A controversial financing agreement between Heath Goldfields Ltd and Trafigura is drawing scrutiny over concerns that the deal may have been executed without prior government approval, despite involving critical national mining assets in Ghana.

At the center of the issue is a $65 million secured financing facility provided by Trafigura to support the restart of oxide operations at the Bogoso–Prestea mine. While earlier narratives portrayed the arrangement as a multi-billion-dollar gold deal, official disclosures confirm it is in fact a loan to be repaid through future gold deliveries.

Loan Backed by Strategic Assets

Under the agreement, Heath Goldfields has pledged extensive collateral, including:

Mining leases

Processing plants and equipment

Bank accounts

Insurance proceeds

Key operational contracts

Trafigura has secured fixed and floating charges over these assets, along with rights to revenues and contractual proceeds—effectively placing the mine’s operational base under lender control.

Approval Comes After the Deal

A key concern lies in how regulatory approval is handled. The use of mining leases as collateral typically requires a “no objection” from the relevant government authority. However, in this case:

The agreement does not make that approval a condition precedent

Heath Goldfields is instead required to obtain it within 60 days after execution

This means the financing facility could be:

Disbursed

Operational

Legally binding

before the State has formally approved the encumbrance of the mining leases.

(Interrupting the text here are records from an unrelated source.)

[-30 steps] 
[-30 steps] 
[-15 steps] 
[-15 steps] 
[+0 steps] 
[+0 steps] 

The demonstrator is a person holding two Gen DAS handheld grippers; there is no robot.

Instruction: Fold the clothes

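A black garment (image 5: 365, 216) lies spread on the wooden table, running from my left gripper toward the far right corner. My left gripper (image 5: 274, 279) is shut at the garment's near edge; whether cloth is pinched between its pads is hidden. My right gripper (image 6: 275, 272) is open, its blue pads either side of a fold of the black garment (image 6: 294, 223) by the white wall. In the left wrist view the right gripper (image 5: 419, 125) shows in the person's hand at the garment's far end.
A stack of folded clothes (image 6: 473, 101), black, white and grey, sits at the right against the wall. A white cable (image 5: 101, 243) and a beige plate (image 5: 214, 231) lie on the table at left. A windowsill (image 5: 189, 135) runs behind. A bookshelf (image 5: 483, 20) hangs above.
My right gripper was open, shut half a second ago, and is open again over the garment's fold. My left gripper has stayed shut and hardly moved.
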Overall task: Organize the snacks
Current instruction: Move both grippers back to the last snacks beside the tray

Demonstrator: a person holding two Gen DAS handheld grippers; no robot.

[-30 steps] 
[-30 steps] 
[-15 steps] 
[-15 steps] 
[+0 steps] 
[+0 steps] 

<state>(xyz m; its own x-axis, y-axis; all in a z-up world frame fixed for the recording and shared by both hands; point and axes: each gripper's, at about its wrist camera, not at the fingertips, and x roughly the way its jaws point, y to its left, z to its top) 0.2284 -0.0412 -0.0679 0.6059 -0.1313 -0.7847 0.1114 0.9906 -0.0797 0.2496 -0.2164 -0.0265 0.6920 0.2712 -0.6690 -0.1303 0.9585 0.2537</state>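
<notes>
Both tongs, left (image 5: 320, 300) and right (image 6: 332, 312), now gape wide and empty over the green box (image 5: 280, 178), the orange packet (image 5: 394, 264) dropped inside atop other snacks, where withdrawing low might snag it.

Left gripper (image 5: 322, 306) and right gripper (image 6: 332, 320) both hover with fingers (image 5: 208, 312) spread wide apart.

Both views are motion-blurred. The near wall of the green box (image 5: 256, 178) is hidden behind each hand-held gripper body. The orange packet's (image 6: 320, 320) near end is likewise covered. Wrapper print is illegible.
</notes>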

Such a structure effectively reverses the standard regulatory process, where approval is expected to come before—not after—a transaction involving strategic national resources.

Risk of Losing Control

The agreement also grants Trafigura extensive enforcement powers in the event of default. These include the ability to:

Take possession of assets

Sell mining properties and equipment

Appoint a receiver to manage operations

Collect revenues directly

Failure to meet repayment obligations could therefore result in loss of operational control of the Bogoso–Prestea mine, raising broader concerns about national oversight.

Misleading Valuation Claims

Compounding the issue are earlier claims that the deal was worth up to $2.8 billion, based on projected future gold production. However:

The gold has not yet been produced

Its value depends on future output and market prices

The agreement itself reflects only a $65 million loan

This has led observers to warn that the public narrative may be overstating the scale and benefits of the transaction.

Growing Calls for Oversight

The combination of:

Heavy collateralization of key assets

Post-execution regulatory approval

And inflated public valuations

has prompted calls for greater transparency and stricter oversight.

Critics argue that allowing such agreements to proceed before formal government approval risks undermining regulatory authority and could expose strategic national assets to unintended control.